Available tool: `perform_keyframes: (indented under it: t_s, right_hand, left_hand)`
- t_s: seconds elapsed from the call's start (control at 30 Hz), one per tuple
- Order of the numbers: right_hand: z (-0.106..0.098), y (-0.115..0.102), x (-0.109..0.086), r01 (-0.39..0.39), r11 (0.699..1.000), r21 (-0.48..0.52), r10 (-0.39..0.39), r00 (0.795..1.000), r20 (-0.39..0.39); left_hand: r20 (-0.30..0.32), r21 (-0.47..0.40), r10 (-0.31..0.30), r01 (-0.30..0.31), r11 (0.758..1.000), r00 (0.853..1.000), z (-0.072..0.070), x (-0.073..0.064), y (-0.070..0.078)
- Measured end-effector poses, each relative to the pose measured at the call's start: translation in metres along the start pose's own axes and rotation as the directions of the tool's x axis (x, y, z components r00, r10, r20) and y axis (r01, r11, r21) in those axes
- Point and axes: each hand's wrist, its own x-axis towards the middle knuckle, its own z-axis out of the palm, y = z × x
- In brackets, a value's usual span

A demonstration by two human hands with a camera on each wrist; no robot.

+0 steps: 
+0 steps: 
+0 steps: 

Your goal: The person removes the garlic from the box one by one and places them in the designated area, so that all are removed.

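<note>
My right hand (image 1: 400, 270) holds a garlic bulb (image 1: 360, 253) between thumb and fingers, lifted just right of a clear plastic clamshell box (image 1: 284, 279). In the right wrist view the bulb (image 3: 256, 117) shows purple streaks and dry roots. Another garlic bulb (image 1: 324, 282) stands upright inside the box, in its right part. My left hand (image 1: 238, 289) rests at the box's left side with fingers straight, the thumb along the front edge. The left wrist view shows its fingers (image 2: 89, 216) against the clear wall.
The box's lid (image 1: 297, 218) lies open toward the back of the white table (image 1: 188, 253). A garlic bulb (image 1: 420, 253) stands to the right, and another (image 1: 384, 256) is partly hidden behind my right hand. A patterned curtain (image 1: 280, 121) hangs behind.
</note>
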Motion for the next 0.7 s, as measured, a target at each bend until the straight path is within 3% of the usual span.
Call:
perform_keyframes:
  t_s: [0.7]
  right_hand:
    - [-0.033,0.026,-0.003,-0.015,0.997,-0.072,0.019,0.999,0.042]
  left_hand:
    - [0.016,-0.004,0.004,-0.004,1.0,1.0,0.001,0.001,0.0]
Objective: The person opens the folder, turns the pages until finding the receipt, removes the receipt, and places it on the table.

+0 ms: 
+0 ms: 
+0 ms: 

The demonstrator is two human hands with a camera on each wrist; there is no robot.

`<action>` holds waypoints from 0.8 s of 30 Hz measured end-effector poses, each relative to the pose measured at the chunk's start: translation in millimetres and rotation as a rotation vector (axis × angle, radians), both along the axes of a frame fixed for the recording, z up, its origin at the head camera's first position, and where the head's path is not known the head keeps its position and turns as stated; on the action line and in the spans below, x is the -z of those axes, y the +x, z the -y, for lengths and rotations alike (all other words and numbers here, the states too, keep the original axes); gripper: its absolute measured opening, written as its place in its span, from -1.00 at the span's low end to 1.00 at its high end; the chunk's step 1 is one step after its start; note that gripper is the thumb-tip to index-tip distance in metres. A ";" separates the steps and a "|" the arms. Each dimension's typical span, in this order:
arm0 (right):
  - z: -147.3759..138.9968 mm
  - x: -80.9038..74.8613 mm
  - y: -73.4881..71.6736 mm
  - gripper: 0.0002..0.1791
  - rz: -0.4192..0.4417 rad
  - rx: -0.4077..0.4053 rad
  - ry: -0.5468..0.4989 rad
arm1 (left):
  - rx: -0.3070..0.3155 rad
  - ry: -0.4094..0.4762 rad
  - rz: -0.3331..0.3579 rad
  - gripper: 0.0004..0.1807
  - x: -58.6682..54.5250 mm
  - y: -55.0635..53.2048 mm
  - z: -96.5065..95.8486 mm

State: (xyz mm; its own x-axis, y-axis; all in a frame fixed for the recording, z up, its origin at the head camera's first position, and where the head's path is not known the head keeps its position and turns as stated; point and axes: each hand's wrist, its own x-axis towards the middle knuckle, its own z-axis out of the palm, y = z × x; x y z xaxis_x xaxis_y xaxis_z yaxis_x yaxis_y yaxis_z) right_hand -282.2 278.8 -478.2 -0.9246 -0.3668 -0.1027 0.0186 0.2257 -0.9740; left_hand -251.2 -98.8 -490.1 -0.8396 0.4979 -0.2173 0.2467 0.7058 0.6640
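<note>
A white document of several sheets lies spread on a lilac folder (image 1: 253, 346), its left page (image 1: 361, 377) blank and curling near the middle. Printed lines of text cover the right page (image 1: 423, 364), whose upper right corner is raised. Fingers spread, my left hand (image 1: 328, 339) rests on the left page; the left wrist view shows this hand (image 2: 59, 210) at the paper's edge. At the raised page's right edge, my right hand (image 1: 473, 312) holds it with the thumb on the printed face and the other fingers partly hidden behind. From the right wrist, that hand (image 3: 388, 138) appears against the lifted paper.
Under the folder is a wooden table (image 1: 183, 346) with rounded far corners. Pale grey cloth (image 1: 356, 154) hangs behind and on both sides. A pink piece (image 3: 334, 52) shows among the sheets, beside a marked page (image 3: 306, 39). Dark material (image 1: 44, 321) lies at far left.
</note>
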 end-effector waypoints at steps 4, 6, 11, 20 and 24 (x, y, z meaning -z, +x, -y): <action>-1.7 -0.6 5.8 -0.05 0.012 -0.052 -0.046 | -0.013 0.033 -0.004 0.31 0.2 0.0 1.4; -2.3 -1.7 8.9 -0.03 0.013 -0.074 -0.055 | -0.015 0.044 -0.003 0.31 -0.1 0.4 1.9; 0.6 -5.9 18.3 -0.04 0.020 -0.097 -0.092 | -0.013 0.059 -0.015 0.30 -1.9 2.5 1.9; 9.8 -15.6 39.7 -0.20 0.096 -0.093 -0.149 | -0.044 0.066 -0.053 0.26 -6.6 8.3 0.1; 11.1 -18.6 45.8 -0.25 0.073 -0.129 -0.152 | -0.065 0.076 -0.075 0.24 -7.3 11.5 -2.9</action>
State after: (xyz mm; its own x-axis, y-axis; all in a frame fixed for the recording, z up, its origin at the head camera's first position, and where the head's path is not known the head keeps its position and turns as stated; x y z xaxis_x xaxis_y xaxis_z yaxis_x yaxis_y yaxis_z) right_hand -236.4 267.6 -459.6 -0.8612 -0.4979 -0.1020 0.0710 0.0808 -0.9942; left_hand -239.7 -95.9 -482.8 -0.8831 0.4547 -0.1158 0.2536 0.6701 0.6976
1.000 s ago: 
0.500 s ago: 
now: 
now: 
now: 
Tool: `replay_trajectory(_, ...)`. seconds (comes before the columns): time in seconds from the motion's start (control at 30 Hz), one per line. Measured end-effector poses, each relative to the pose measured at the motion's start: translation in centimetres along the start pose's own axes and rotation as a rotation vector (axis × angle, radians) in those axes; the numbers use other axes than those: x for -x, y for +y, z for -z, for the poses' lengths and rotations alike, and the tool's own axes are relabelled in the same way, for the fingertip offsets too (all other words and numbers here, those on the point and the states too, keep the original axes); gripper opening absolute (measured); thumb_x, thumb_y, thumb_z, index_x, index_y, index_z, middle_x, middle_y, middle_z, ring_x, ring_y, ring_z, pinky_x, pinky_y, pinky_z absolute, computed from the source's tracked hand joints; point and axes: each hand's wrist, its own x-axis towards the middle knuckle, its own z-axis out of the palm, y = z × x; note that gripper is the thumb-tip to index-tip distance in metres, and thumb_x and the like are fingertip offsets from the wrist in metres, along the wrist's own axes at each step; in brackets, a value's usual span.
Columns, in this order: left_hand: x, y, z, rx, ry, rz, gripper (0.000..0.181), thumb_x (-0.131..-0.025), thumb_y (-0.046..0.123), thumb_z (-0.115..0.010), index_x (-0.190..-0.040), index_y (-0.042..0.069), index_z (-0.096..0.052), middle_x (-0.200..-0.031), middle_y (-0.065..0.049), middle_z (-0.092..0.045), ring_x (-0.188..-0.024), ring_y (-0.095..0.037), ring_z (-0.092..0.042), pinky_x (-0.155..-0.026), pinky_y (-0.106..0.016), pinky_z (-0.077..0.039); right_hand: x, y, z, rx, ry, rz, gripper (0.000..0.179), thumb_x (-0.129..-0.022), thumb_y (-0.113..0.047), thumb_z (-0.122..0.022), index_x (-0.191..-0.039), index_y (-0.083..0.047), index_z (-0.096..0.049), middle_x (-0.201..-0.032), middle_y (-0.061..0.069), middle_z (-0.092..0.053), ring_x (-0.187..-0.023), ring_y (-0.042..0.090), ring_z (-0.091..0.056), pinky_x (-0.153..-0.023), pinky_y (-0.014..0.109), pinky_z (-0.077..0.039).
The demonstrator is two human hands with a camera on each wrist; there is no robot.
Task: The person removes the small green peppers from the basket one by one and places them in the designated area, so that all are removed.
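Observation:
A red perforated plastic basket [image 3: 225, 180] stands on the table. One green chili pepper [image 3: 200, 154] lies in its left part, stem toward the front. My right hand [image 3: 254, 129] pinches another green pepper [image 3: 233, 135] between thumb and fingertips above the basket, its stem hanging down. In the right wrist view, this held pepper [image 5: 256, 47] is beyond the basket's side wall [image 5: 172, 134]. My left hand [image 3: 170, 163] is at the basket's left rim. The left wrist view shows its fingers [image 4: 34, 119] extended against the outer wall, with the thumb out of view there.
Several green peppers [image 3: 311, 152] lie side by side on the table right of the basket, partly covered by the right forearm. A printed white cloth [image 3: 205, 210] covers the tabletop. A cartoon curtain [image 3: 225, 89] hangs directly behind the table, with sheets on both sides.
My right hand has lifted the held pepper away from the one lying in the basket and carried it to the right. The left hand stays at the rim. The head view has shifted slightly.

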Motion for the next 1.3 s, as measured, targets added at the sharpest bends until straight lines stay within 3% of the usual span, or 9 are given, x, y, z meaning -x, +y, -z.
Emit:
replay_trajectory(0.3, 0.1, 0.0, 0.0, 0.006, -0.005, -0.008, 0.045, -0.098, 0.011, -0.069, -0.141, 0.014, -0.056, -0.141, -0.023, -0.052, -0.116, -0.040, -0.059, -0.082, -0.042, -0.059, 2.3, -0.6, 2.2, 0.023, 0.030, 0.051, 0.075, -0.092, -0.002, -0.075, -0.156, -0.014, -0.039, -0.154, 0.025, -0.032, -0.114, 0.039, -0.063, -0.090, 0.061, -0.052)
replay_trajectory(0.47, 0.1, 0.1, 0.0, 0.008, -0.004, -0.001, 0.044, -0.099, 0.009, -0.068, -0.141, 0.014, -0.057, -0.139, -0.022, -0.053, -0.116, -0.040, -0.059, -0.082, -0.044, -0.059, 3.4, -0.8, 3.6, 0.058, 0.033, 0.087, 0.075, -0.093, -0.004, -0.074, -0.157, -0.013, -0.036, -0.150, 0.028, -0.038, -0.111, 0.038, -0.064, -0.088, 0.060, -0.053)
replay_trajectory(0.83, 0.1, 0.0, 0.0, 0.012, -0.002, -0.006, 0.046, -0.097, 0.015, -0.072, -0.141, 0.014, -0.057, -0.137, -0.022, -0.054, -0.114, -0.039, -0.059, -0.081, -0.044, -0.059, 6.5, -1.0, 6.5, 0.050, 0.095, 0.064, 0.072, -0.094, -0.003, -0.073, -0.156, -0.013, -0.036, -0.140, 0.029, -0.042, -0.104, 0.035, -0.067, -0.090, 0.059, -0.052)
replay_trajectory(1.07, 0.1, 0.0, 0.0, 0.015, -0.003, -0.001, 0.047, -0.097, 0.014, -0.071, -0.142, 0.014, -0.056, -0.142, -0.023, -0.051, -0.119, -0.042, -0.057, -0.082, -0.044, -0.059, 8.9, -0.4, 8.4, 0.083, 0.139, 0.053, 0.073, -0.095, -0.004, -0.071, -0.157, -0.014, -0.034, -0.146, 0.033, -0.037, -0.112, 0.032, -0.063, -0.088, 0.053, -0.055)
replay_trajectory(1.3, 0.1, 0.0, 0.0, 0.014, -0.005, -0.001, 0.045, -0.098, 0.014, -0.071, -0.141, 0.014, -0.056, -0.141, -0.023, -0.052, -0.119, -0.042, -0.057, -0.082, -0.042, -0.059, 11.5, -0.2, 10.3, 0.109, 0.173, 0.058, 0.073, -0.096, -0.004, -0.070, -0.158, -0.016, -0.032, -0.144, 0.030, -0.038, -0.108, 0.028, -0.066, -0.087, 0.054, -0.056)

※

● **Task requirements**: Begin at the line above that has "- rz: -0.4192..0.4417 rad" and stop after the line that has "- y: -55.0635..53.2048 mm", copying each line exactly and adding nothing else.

● **Solved problem**:
  - rz: -0.4192..0.4417 rad
  - rx: -0.4077..0.4053 rad
  - ry: -0.5468..0.4989 rad
arm1 (left):
  - rx: -0.3070..0.3155 rad
  - ry: -0.4094..0.4762 rad
  - rz: -0.3331..0.3579 rad
  - gripper: 0.0004..0.1807
  - x: -58.6682..54.5250 mm
  - y: -55.0635..53.2048 mm

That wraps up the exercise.